Your assignment:
If a line in the material below has the word "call", copy it.

___ Data shown

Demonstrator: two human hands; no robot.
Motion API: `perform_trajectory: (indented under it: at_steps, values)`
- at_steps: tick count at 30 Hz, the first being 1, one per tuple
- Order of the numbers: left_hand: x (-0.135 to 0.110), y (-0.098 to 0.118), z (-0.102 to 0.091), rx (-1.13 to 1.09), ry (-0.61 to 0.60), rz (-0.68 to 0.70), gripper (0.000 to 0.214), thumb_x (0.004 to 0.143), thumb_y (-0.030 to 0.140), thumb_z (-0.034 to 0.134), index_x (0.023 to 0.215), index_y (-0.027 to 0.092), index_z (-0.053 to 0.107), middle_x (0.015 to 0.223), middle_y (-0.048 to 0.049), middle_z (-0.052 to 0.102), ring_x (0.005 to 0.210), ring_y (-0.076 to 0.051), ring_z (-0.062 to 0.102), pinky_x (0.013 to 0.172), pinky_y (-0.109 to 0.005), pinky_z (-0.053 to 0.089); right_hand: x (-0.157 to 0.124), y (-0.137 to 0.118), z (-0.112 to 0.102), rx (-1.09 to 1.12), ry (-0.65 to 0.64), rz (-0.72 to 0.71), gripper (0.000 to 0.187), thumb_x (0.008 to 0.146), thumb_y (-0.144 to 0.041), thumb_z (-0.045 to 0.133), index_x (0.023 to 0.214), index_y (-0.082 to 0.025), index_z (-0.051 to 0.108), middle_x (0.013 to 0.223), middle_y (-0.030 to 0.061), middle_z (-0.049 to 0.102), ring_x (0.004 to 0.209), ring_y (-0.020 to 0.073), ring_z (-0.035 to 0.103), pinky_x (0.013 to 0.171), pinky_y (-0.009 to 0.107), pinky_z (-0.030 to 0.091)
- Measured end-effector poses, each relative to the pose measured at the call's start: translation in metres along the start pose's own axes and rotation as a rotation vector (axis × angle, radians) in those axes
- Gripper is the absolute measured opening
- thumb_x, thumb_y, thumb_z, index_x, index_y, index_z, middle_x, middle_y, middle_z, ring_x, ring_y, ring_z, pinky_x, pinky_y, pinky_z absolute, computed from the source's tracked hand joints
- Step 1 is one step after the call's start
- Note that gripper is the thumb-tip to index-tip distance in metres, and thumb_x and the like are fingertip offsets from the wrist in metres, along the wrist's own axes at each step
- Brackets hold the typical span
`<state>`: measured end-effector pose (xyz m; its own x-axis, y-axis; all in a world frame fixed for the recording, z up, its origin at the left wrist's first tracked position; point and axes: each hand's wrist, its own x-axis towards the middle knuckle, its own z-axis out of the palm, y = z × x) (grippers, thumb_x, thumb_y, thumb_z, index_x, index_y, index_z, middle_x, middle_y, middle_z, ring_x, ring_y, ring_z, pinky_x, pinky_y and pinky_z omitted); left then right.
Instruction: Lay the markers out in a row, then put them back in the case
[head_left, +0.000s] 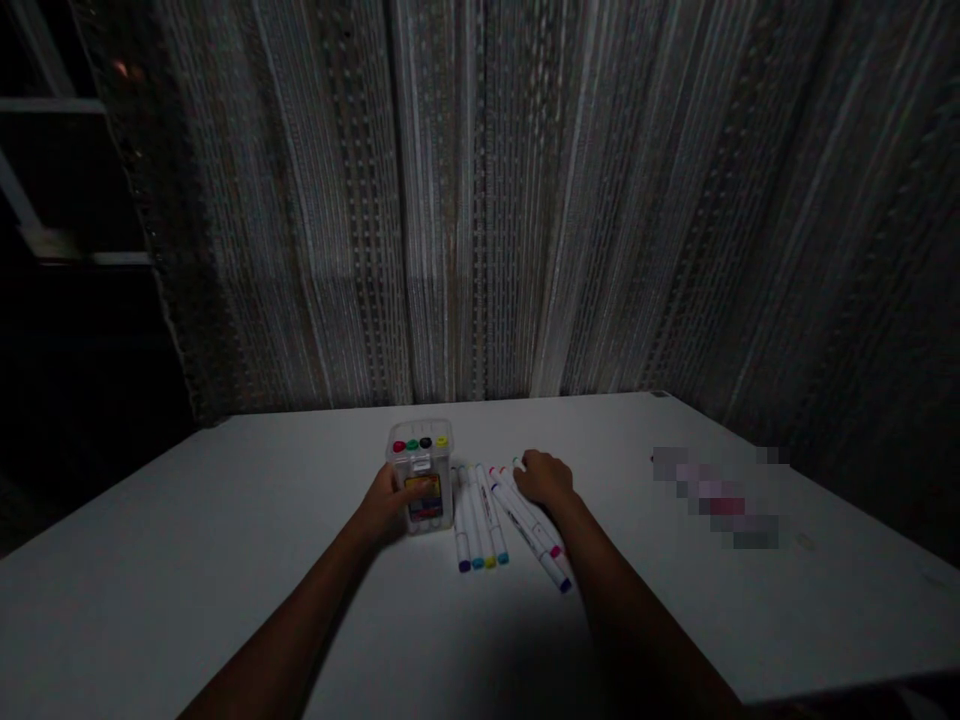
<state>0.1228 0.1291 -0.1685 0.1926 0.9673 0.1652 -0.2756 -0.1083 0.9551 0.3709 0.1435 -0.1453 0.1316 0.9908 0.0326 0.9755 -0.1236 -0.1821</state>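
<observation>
A clear plastic marker case (444,505) stands upright on the white table, with red, green, black and yellow marker ends showing in its top. My left hand (386,502) is wrapped round its left side, the thumb across the label on the front. Several white markers (471,520) lie side by side just right of the case, with purple, blue and yellow ends toward me. Another loose group of markers (529,522) lies slanted farther right. At their far ends my right hand (546,478) has its fingers curled on a marker with a green end; its palm side is hidden.
The white table (262,520) reaches back to a patterned curtain (465,200). On the right side of the table lies a pixelated long object (716,497) that I cannot make out. A dark area with pale bars (75,105) is at the far left.
</observation>
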Motion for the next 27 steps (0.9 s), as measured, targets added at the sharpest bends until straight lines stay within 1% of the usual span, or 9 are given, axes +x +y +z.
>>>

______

Output:
- Measured end-effector poses, each relative to the pose measured at the call's start: translation in metres along the start pose's own axes and rotation as a rotation vector (axis × angle, radians) in those axes
- Step 1 is one step after the call's start

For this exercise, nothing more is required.